Kaletchuk invece lavorava come cameriera a Roma quando le è stato offerto di dare volto alla co-protagonista: «Sono stata immediatamente travolta dal fascino per questo film», ricorda, «che mi attraeva istintivamente come qualcosa di più grande di me, dove erano coinvolte tante persone appassionate. Come Edgardo, che da regista tiene molto a ciò che vuole dire ma non è autoritario: ti permette di esplorare, sperimentare, proporre, ascoltava tutto ciò che avevamo da dire. Abbiamo instaurato con lui un rapporto magnifico in tre mesi di lavoro, durante i quali ci vedevamo ogni giorno per occuparci del film e dei personaggi».

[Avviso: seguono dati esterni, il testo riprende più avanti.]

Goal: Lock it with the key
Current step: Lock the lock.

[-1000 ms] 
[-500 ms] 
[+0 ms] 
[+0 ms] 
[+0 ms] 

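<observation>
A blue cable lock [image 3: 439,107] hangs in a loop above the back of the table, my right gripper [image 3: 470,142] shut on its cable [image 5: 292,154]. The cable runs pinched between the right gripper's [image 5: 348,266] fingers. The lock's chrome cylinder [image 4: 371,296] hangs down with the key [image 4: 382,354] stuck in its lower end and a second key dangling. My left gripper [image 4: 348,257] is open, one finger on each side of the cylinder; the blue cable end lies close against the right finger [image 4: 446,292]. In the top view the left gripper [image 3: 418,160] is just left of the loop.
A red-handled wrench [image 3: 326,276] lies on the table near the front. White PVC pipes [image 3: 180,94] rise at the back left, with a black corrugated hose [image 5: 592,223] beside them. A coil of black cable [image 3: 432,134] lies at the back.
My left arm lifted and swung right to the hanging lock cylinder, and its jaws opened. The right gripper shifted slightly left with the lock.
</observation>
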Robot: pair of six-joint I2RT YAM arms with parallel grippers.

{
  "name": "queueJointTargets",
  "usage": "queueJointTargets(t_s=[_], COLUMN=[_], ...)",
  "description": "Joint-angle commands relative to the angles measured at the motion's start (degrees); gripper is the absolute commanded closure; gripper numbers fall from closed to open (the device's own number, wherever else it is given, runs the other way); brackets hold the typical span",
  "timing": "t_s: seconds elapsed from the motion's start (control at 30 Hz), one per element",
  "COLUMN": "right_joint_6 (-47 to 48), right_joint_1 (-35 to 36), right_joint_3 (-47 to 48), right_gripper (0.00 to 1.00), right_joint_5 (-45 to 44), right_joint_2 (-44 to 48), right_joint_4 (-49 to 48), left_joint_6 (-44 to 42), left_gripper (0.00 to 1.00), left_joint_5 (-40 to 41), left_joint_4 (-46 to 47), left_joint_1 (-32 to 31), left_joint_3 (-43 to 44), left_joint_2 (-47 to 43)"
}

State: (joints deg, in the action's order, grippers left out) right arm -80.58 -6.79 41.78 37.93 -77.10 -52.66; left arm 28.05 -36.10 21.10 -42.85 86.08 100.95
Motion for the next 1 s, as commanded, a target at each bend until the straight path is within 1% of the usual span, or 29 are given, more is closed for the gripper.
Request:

La cui vicenda, come per il precedente corto di Pistone Le mosche (premiato alla Settimana Internazionale della Critica di Venezia nel 2020), è rappresentata (nella fotografia diretta da Rosario Cammarota) in bianco e nero: «Una scelta che in parte deriva dai miei gusti cinematografici e un po’ dal mio modo di lavorare e di vedere le cose», spiega il cineasta, «Il bianco e nero infatti mi permette di creare un equilibrio tra la vita e il cinema: non mi piacciono i film dove è tutta realtà o tutto cinema». «Quando ho visto alcune scene in bianco e nero», aggiunge al riguardo Kaletchuk, «ho pensato che solo così sarebbe potuto esistere il film, in questo mondo parallelo dove i colori non esistono, che viene da qualcosa di vero ma diventa un’altra cosa».